Try it - Your task is to copy the lines of the data below from the line holding "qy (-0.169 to" through the line holding "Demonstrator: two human", inclusive, exactly and with nothing added.

Exercise inputs -
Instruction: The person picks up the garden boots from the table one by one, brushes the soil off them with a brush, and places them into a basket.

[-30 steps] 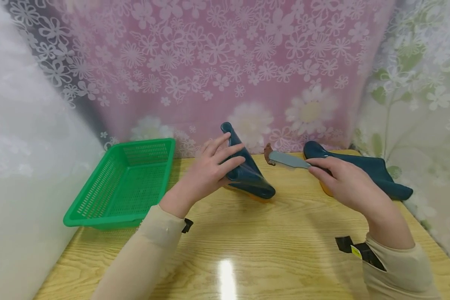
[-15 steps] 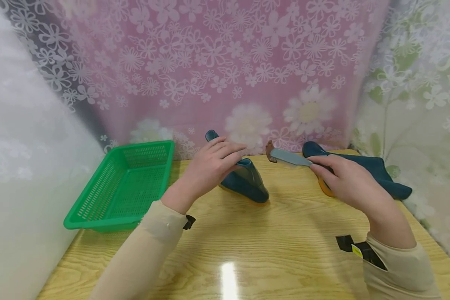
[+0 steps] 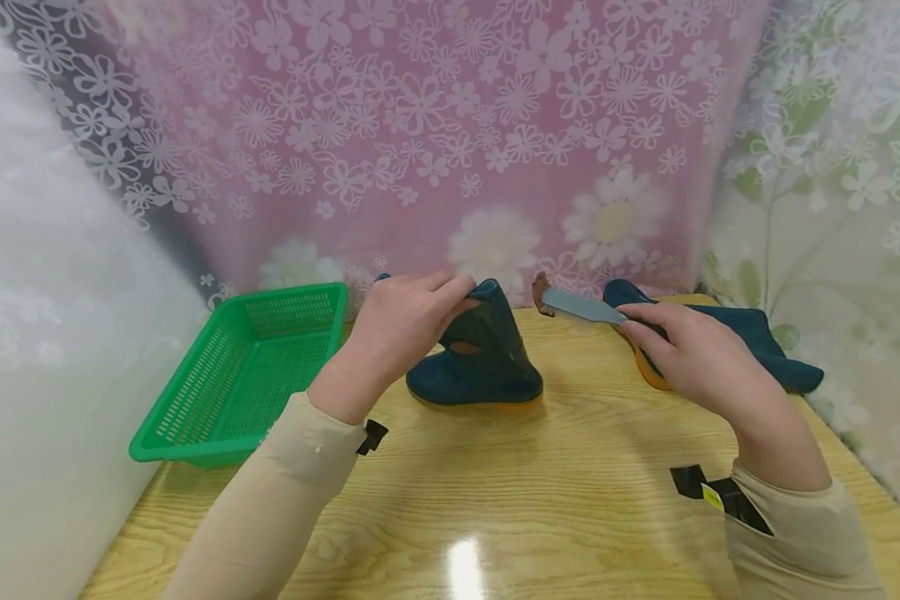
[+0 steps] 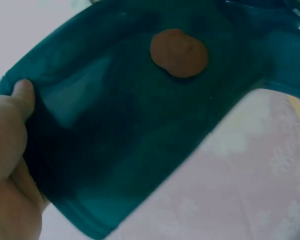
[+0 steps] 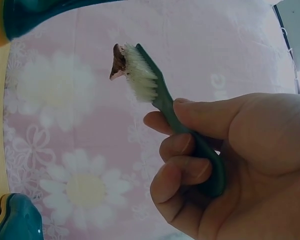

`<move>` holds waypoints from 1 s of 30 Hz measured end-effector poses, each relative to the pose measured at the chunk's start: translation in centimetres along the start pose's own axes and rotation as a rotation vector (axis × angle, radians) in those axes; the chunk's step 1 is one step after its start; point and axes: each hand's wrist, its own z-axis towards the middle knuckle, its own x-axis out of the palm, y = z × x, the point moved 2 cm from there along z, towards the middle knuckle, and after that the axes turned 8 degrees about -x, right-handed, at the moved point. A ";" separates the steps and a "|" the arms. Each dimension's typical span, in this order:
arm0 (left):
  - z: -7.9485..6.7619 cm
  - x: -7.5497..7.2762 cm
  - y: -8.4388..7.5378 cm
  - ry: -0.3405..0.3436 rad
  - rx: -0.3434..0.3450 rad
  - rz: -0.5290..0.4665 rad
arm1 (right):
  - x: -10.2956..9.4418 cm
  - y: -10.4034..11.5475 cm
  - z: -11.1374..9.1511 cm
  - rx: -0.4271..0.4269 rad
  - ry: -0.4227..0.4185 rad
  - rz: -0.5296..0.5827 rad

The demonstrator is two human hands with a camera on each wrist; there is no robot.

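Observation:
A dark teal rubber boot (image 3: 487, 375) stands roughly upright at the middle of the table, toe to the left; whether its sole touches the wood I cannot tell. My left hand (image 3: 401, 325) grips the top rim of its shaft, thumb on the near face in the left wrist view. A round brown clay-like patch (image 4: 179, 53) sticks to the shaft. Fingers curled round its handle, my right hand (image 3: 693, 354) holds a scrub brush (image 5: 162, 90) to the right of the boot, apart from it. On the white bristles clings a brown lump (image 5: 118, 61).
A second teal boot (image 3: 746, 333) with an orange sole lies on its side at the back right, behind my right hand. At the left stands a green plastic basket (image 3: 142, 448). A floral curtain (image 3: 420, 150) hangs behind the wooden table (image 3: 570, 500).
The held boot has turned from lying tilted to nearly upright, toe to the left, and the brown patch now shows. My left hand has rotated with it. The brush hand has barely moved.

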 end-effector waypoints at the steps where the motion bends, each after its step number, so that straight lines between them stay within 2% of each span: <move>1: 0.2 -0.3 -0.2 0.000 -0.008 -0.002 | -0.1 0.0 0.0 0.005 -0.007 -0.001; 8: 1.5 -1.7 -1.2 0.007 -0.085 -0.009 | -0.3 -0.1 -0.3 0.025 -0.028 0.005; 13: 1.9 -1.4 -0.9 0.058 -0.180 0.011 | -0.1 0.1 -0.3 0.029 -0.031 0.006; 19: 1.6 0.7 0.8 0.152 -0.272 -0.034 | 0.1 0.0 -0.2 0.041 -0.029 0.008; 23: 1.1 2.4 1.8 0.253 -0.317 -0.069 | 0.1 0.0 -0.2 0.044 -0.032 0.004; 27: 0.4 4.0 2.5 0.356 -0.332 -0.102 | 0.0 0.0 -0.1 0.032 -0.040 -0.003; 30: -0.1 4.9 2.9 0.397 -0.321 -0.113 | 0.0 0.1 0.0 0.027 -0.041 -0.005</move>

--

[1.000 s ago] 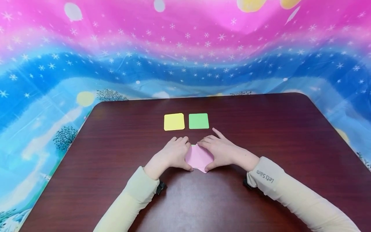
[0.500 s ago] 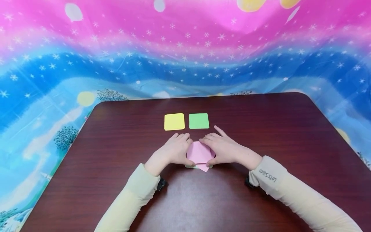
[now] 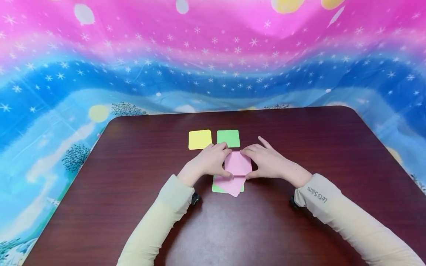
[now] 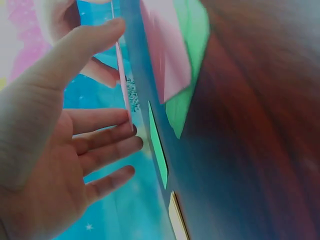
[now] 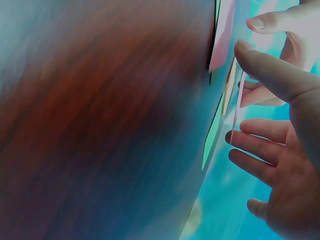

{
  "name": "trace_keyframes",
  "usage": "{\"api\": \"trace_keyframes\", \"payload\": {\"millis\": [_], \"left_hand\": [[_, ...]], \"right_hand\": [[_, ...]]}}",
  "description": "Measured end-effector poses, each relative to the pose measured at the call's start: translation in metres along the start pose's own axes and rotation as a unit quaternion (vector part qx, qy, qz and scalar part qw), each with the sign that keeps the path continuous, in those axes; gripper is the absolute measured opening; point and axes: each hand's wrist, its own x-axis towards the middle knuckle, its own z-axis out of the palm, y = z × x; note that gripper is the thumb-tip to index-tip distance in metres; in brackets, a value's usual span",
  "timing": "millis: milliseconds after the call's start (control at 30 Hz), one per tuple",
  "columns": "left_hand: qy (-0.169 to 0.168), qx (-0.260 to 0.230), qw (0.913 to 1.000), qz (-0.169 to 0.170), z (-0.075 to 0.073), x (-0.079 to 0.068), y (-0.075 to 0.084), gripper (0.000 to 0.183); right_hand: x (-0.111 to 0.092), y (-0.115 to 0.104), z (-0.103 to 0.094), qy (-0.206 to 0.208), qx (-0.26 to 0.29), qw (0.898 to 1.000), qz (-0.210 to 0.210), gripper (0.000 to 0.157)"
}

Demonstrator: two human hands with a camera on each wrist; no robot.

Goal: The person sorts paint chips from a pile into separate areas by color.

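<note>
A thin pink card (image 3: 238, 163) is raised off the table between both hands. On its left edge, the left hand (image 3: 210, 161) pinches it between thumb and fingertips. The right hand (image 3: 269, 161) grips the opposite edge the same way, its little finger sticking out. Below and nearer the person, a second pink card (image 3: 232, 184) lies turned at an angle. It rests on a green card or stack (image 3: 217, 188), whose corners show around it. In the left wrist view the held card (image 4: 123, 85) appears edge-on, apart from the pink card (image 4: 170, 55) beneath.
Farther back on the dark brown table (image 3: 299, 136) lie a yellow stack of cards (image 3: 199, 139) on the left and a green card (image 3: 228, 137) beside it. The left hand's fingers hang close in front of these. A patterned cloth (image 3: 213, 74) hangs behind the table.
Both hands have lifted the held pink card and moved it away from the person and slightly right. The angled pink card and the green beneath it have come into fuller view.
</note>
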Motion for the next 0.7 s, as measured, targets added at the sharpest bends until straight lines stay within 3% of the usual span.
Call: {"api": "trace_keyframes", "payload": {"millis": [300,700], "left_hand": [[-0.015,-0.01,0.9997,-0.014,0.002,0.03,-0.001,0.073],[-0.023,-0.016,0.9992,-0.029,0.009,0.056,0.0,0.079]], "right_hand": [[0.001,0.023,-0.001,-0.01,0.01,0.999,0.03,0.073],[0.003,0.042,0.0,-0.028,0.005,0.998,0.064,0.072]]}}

Exercise output -
  "columns": "left_hand: qy (-0.169 to 0.168), qx (-0.260 to 0.230), qw (0.913 to 1.000), qz (-0.169 to 0.170), z (-0.075 to 0.073), x (-0.079 to 0.068), y (-0.075 to 0.084), gripper (0.000 to 0.183); right_hand: x (-0.111 to 0.092), y (-0.115 to 0.104), z (-0.103 to 0.094), qy (-0.206 to 0.208), qx (-0.26 to 0.29), qw (0.898 to 1.000), qz (-0.210 to 0.210), gripper (0.000 to 0.157)"
}

Demonstrator: two human hands with a camera on each wrist; no robot.

This exercise requires no further work.